Os técnicos dizem que, ao mudar o formato da tributação para um valor fixo, os preços passarão a ter mais estabilidade. Hoje, o ICMS é de até 30% sobre o preço do litro. A implementação dessa mudança, porém, não é algo tão simples, segundo Rodrigo Dalla Pria, professor de Direito Tributário do Instituto Brasileiro de Direitos Tributários (Ibet). Ele explicou que cada Estado terá liberdade para fixar sua tributação nas operações internas. O problema seria chegar a um entendimento sobre as alíquotas nas operações interestaduais.

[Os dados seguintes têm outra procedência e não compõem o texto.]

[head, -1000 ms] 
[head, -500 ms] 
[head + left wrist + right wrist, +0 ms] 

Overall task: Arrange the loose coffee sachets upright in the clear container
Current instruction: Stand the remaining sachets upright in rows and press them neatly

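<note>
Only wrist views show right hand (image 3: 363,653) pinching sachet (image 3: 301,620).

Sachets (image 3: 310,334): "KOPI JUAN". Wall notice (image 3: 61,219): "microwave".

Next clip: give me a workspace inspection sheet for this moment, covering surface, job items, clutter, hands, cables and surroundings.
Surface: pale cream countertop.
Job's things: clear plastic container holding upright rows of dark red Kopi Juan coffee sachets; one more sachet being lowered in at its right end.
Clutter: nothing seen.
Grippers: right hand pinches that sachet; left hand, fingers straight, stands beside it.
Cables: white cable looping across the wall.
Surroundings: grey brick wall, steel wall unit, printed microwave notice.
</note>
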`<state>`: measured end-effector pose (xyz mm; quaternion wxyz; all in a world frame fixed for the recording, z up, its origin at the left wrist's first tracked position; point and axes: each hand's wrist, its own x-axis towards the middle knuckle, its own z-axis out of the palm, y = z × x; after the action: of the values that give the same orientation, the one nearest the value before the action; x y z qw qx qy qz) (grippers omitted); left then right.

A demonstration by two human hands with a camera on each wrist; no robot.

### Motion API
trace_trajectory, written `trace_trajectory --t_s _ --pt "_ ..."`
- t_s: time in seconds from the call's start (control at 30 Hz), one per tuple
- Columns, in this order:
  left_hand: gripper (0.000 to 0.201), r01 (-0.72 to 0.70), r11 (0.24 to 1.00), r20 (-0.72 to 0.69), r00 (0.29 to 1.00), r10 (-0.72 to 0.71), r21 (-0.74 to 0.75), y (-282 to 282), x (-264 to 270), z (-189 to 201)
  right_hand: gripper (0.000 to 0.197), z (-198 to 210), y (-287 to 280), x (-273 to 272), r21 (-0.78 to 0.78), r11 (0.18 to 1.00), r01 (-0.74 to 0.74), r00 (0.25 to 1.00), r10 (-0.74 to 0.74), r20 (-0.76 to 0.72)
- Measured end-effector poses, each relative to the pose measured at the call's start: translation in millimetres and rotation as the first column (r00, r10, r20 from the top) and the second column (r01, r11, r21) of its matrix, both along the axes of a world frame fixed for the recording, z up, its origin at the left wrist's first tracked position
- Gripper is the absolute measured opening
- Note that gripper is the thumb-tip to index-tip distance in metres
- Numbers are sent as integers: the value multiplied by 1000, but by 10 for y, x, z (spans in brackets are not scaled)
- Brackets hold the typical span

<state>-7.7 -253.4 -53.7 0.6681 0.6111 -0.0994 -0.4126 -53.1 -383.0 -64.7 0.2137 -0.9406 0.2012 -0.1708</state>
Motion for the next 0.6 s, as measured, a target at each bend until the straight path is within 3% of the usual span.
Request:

“O ICMS é um tributo nacional que requer unificação”, acrescentou. “É esse o propósito da reforma tributária.” A uniformização de alíquotas é defendida há anos pela Federação Nacional do Comércio de Combustíveis e de Lubrificantes (Fecombustíveis), disse seu presidente, Paulo Miranda Soares. Simplificaria a apuração do tributo e diminuiria a sonegação. Evitaria também distorções de mercado nas divisas estaduais. “A diferença de preço entre Rio e São Paulo é de R$ 1,00 por litro”, exemplificou.

As tentativas de unificar alíquotas do ICMS de combustíveis por meio do Conselho de Política Fazendária (Confaz) fracassaram pela resistência de São Paulo e Paraná, segundo Soares. O primeiro tem a alíquota mais baixa do país, de 25%, ante uma média nacional de 28%. Ou seja: com a uniformização, haveria uma tendência de elevação para o consumidor paulista.